Christie's will hold Rich Golden Hues and Graceful Forms: Classical Chinese Furniture from the Tseng Collection on Nov 29. The sale will offer the rarest and finest huanghuali (Chinese rosewood) furniture from the Ming Dynasty (1368-1644), with individual pieces expected to achieve up to HK$12 million. On the same day, an exquisite, carved meiping vase with dragon motif will lead the auction house's Important Chinese Ceramics and Works of Art sale. The vase is expected to fetch up to HK$80 million.

Sotheby's is playing a crucial role in introducing works by many of today's most-coveted women artists to a Hong Kong audience. The list includes names such as Lynne Drexler (left), Emily Mae Smith (center), and Maria Berrio (right).

Female artists are in focus at auctions as well as other exhibition spaces. Louise Bourgeois' Spider IV became the most valuable sculpture ever sold in Asia in April, when it achieved HK$129.2 million. Art Intelligence Global's Hong Kong exhibition space launched with Shatter: Color Field and the Women of Abstract Expressionism, earlier this month. The trend is a global one, with more than 90 percent of exhibitors at this year's Venice Biennale being either women or gender-nonconforming, while at Sotheby's most-recent The Now Evening Auction in New York, women for the first time outnumbered their male counterparts. "That's reflective, I think, of the long-overdue critical reappreciation we're witnessing across institutions and in the market for the huge wealth of talent that exists among female artists, both those practicing today and those of previous generations," says Branczik.
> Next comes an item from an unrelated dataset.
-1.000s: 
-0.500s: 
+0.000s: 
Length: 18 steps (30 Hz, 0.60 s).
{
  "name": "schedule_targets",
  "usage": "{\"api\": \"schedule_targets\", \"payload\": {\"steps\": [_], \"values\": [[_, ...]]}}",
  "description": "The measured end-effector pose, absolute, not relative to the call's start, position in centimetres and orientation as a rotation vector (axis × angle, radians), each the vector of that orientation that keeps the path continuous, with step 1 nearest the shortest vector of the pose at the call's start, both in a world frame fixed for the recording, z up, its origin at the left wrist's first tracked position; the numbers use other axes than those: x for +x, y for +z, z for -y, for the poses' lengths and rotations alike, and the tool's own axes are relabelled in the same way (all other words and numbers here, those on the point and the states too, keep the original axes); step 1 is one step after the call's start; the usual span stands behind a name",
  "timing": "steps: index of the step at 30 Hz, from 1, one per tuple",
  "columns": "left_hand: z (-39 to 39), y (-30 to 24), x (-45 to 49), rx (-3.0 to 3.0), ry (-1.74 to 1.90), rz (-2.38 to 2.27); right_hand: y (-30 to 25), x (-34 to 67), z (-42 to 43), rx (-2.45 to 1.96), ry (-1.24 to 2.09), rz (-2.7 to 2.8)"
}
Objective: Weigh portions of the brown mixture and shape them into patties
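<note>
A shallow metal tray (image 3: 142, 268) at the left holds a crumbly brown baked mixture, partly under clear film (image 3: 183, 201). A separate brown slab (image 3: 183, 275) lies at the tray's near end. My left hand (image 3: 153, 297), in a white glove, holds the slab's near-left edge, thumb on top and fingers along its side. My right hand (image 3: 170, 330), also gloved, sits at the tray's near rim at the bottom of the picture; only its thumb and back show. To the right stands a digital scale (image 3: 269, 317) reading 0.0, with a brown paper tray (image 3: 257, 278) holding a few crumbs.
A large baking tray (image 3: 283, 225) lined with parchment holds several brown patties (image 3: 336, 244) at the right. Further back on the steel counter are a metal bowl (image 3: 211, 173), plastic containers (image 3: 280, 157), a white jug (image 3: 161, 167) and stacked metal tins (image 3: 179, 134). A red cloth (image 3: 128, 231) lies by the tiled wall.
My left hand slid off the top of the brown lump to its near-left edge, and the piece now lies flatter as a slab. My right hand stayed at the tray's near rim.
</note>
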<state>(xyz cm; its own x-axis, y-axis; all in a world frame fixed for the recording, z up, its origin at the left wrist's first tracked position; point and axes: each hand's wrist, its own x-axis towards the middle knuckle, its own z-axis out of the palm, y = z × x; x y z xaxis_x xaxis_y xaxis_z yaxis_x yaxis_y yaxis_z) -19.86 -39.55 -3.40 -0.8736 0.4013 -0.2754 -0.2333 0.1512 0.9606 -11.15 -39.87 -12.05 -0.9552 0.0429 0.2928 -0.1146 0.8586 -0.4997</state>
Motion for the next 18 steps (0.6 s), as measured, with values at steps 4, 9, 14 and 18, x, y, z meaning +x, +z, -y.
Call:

Sotheby's is playing a significant role in bringing works by many of today's most coveted emerging women artists to Hong Kong. The list includes Lucy Bull, Maria Berrio, Lauren Quin, Emily Mae Smith, and Anna Weyant. "The interest in Western contemporary art is seemingly insatiable, and the auction houses are more than happy to fill this demand, always looking to educate their collectors in this continually expanding field," says Goldsmith.